**Goal of the exercise**
In your answer, print every record exactly as it is written.

**Data supplied**
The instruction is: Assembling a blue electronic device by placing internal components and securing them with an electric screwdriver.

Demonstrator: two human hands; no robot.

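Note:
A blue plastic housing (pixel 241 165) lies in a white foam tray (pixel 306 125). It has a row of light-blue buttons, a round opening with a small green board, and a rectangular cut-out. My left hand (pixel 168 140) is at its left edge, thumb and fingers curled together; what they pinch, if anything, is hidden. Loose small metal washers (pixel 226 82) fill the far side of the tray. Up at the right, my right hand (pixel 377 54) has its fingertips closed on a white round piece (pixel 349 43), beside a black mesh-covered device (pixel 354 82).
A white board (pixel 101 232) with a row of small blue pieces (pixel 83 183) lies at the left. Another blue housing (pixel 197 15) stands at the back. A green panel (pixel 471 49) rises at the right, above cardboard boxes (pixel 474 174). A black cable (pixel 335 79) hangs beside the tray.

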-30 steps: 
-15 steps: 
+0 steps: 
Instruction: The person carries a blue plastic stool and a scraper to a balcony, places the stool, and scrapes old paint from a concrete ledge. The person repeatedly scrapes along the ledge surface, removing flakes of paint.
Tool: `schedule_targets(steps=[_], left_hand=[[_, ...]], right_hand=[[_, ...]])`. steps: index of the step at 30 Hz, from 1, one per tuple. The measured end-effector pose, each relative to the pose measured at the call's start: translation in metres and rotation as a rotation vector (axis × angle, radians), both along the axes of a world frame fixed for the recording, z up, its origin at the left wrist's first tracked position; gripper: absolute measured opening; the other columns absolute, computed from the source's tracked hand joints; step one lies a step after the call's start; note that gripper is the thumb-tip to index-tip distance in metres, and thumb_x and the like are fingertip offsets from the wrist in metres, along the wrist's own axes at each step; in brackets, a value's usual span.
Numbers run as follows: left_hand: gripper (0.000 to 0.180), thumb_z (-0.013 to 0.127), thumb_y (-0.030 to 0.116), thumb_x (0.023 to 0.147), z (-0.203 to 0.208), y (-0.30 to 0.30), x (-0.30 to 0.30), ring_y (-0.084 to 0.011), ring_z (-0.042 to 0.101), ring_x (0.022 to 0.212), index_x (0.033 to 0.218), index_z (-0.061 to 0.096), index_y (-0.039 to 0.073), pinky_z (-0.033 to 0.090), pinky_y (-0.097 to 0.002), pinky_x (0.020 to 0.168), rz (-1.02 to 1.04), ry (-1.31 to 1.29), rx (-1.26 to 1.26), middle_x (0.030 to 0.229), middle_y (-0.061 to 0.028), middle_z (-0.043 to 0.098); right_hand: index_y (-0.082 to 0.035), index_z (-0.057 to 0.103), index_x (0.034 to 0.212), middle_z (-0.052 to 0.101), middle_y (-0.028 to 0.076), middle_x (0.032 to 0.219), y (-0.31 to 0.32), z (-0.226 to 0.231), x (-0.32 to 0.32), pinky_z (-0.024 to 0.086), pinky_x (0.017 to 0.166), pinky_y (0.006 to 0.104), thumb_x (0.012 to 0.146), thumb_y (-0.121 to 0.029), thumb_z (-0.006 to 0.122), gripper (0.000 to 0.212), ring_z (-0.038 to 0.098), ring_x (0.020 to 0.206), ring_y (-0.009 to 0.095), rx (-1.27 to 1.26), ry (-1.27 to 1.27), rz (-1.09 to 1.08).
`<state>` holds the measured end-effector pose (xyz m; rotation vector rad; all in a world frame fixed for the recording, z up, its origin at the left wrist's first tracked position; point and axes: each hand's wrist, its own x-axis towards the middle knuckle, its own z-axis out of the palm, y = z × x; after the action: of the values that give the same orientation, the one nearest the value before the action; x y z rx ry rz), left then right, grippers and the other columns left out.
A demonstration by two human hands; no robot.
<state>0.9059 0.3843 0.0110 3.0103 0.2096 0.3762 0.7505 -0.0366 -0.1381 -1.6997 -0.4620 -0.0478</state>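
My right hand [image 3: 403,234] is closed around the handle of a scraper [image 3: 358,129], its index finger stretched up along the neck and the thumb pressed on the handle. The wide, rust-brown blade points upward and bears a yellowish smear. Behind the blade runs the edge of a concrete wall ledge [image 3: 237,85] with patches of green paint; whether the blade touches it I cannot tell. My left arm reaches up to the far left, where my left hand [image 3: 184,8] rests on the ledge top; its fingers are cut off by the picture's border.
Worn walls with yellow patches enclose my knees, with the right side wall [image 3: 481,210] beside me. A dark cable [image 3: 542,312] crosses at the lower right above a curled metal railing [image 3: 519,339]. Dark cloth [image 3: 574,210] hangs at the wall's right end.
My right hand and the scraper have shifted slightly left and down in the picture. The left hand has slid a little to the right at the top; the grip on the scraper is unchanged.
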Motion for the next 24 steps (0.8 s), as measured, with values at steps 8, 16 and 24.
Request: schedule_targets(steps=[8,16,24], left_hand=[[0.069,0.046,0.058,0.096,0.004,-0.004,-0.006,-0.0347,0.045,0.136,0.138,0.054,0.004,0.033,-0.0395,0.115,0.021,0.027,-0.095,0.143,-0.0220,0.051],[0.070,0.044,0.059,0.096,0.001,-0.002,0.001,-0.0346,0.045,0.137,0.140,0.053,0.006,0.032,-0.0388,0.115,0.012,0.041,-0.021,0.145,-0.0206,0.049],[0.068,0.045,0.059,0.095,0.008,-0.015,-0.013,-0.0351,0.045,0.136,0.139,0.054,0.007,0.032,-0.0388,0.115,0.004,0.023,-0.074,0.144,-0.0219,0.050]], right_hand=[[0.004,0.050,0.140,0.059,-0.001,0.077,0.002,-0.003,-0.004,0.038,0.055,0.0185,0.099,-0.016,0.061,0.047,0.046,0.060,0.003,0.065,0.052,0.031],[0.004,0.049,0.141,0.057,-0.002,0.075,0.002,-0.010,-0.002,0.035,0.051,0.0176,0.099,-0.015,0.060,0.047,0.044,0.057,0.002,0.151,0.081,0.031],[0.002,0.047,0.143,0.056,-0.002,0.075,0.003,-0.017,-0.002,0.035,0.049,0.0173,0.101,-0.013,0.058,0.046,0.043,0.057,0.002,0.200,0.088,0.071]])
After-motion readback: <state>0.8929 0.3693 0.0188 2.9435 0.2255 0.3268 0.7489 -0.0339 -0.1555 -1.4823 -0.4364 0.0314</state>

**Exercise output**
The instruction is: Assembling a blue electronic device by placing internal components and securing them with an electric screwdriver.

Demonstrator: two human hands; no robot.

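Note:
A blue plastic housing (pixel 241 165) lies in a white foam tray (pixel 306 125). It has a row of light-blue buttons, a round opening with a small green board, and a rectangular cut-out. My left hand (pixel 168 140) is at its left edge, thumb and fingers curled together; what they pinch, if anything, is hidden. Loose small metal washers (pixel 226 82) fill the far side of the tray. Up at the right, my right hand (pixel 377 54) has its fingertips closed on a white round piece (pixel 349 43), beside a black mesh-covered device (pixel 354 82).
A white board (pixel 101 232) with a row of small blue pieces (pixel 83 183) lies at the left. Another blue housing (pixel 197 15) stands at the back. A green panel (pixel 471 49) rises at the right, above cardboard boxes (pixel 474 174). A black cable (pixel 335 79) hangs beside the tray.
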
-30 steps: 
-15 steps: 
+0 steps: 
Instruction: The person carries a blue plastic stool and a scraper to a balcony, places the stool, and scrapes old paint from a concrete ledge. The person repeatedly scrapes along the ledge surface, removing flakes of paint.
Tool: `schedule_targets(steps=[_], left_hand=[[_, ...]], right_hand=[[_, ...]])`. steps: index of the step at 30 Hz, from 1, one per tuple. The measured end-effector pose, each relative to the pose measured at the call's start: translation in metres and rotation as a rotation vector (axis × angle, radians), both along the axes of a world frame fixed for the recording, z up, its origin at the left wrist's first tracked position; gripper: absolute measured opening; the other columns absolute, computed from the source's tracked hand joints; step one lies a step after the call's start; note that gripper is the thumb-tip to index-tip distance in metres, and thumb_x and the like are fingertip offsets from the wrist in metres, along the wrist's own axes at each step; in brackets, a value's usual span.
Numbers run as follows: left_hand: gripper (0.000 to 0.180), thumb_z (-0.013 to 0.127), thumb_y (-0.030 to 0.116), thumb_x (0.023 to 0.147), z (-0.203 to 0.208), y (-0.30 to 0.30), x (-0.30 to 0.30), ring_y (-0.084 to 0.011), ring_z (-0.042 to 0.101), ring_x (0.022 to 0.212), index_x (0.033 to 0.218), index_z (-0.061 to 0.096), index_y (-0.039 to 0.073), pinky_z (-0.033 to 0.090), pinky_y (-0.097 to 0.002), pinky_x (0.020 to 0.168), rz (-1.02 to 1.04), ry (-1.31 to 1.29), rx (-1.26 to 1.26), middle_x (0.030 to 0.229), middle_y (-0.061 to 0.028), middle_z (-0.043 to 0.098); right_hand: index_y (-0.082 to 0.035), index_z (-0.057 to 0.103), index_x (0.034 to 0.212), middle_z (-0.052 to 0.101), middle_y (-0.028 to 0.076), middle_x (0.032 to 0.219), y (-0.31 to 0.32), z (-0.226 to 0.231), x (-0.32 to 0.32), pinky_z (-0.024 to 0.086), pinky_x (0.017 to 0.166), pinky_y (0.006 to 0.104), thumb_x (0.012 to 0.146), thumb_y (-0.121 to 0.029), thumb_z (-0.006 to 0.122), gripper (0.000 to 0.212), ring_z (-0.038 to 0.098), ring_x (0.020 to 0.206), ring_y (-0.009 to 0.095), rx (-1.27 to 1.26), ry (-1.27 to 1.27), rz (-1.09 to 1.08).
`<state>` holds the measured end-effector pose (xyz m; rotation vector rad; all in a world frame fixed for the recording, z up, its origin at the left wrist's first tracked position; point and axes: each hand's wrist, its own x-axis towards the middle knuckle, its own z-axis out of the palm, y = z × x; after the action: of the values that give the same orientation, the one nearest the value before the action; x y z rx ry rz), left then right, grippers and the other columns left out.
A demonstration by two human hands; no robot.
<state>0.9059 0.3843 0.0110 3.0103 0.2096 0.3762 0.7505 -0.0366 -0.1381 -1.6997 -0.4620 -0.0478</state>
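My right hand [image 3: 403,234] is closed around the handle of a scraper [image 3: 358,129], its index finger stretched up along the neck and the thumb pressed on the handle. The wide, rust-brown blade points upward and bears a yellowish smear. Behind the blade runs the edge of a concrete wall ledge [image 3: 237,85] with patches of green paint; whether the blade touches it I cannot tell. My left arm reaches up to the far left, where my left hand [image 3: 184,8] rests on the ledge top; its fingers are cut off by the picture's border.
Worn walls with yellow patches enclose my knees, with the right side wall [image 3: 481,210] beside me. A dark cable [image 3: 542,312] crosses at the lower right above a curled metal railing [image 3: 519,339]. Dark cloth [image 3: 574,210] hangs at the wall's right end.
My right hand and the scraper have shifted slightly left and down in the picture. The left hand has slid a little to the right at the top; the grip on the scraper is unchanged.
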Motion for the next 24 steps (0.8 s), as measured, with values at steps 8, 16 and 24.
Request: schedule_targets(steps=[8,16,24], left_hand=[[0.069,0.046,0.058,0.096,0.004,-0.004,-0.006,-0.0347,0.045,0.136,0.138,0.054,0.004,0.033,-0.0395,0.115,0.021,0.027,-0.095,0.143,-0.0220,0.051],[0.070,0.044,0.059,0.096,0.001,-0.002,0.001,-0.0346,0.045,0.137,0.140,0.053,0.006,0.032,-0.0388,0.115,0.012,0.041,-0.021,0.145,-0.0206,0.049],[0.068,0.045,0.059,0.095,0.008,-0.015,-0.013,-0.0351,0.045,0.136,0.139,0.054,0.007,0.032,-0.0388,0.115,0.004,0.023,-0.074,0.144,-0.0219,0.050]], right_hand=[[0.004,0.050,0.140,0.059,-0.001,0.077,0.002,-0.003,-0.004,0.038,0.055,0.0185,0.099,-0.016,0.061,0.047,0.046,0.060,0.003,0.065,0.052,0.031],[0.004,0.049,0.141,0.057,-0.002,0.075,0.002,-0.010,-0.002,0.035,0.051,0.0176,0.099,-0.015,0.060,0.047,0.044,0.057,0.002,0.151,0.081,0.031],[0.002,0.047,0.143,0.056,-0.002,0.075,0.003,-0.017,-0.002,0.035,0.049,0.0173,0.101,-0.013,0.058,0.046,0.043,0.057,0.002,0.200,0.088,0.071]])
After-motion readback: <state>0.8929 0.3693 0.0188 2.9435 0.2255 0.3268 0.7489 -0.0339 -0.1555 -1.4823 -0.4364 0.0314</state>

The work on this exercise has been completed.